-- WHAT YOU SHOULD DO --
Would you print the material exactly, starting at its first line and ending at the line holding "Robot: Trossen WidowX"?

-- RECORDS PROVIDED --
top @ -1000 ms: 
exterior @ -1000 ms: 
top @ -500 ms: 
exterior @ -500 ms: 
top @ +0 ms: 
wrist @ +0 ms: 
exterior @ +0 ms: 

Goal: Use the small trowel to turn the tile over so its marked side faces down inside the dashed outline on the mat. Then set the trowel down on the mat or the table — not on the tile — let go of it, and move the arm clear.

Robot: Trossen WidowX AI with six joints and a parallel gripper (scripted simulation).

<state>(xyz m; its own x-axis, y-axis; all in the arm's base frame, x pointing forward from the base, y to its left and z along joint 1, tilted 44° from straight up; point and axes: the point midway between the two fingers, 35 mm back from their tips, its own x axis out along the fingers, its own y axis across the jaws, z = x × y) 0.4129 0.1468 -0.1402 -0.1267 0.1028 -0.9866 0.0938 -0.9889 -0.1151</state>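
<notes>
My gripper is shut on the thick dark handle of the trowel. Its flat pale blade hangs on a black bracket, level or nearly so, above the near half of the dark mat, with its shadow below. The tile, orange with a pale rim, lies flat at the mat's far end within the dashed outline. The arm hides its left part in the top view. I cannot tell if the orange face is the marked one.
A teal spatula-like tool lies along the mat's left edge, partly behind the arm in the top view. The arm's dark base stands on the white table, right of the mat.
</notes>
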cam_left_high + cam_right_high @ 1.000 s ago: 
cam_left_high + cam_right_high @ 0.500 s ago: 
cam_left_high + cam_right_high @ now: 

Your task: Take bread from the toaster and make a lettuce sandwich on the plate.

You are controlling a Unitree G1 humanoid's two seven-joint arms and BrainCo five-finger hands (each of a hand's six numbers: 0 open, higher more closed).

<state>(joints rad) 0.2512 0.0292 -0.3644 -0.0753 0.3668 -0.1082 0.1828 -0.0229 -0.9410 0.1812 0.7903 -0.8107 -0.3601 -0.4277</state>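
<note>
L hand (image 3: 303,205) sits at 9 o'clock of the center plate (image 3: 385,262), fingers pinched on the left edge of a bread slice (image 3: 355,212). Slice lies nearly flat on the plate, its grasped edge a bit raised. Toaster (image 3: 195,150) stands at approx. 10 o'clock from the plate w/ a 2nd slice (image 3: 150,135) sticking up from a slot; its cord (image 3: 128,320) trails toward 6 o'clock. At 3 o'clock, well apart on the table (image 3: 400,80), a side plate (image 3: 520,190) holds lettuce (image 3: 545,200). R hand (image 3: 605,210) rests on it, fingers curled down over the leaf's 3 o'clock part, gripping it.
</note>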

-- EXERCISE ANSWER --
top @ -1000 ms: 
exterior @ -1000 ms: 
top @ -500 ms: 
exterior @ -500 ms: 
top @ +0 ms: 
wrist @ +0 ms: 
exterior @ +0 ms: 

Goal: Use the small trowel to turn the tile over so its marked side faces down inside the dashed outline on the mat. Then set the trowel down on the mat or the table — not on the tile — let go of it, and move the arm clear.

Robot: Trossen WidowX AI with six joints and a parallel gripper (scripted simulation).

Fully answered, the exercise is complete.